#### What to do:
Apart from the pictures, which must be omitted, restate the data exactly.

#### Data shown:
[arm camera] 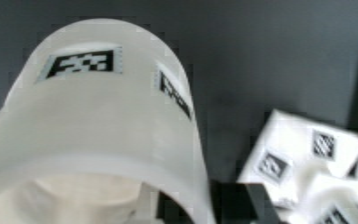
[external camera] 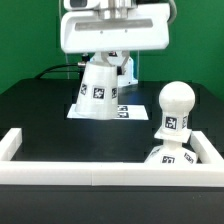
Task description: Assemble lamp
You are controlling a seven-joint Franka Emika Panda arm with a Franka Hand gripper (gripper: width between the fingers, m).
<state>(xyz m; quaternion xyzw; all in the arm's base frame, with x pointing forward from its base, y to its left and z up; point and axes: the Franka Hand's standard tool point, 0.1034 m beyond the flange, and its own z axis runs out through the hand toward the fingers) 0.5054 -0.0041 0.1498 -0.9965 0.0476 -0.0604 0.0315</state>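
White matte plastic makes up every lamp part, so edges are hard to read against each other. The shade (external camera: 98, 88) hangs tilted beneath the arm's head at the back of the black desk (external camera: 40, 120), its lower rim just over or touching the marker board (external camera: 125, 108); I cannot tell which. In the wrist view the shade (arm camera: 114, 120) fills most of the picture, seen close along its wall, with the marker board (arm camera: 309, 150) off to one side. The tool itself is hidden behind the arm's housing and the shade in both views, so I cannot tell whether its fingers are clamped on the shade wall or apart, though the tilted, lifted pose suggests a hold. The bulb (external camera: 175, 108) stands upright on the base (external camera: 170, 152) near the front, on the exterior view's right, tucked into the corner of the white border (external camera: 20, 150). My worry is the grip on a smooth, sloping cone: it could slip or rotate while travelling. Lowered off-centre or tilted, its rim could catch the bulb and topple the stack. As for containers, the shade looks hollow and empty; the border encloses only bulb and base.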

#### Finished exercise:
[arm camera] 
[external camera] 
Task description: Assemble lamp
You are controlling a seven-joint Franka Emika Panda arm with a Franka Hand gripper (gripper: width between the fingers, m).
<state>(xyz m; quaternion xyzw; all in the arm's base frame, with x pointing forward from its base, y to its left and z up; point and axes: the Franka Hand's standard tool point, 0.1034 m beyond the flange, and its own z axis runs out through the hand toward the fingers) 0.5054 -0.0041 0.1498 -0.9965 0.0476 -0.0604 0.0315</state>
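White matte plastic makes up every lamp part, so edges are hard to read against each other. The shade (external camera: 98, 88) hangs tilted beneath the arm's head at the back of the black desk (external camera: 40, 120), its lower rim just over or touching the marker board (external camera: 125, 108); I cannot tell which. In the wrist view the shade (arm camera: 114, 120) fills most of the picture, seen close along its wall, with the marker board (arm camera: 309, 150) off to one side. The tool itself is hidden behind the arm's housing and the shade in both views, so I cannot tell whether its fingers are clamped on the shade wall or apart, though the tilted, lifted pose suggests a hold. The bulb (external camera: 175, 108) stands upright on the base (external camera: 170, 152) near the front, on the exterior view's right, tucked into the corner of the white border (external camera: 20, 150). My worry is the grip on a smooth, sloping cone: it could slip or rotate while travelling. Lowered off-centre or tilted, its rim could catch the bulb and topple the stack. As for containers, the shade looks hollow and empty; the border encloses only bulb and base.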

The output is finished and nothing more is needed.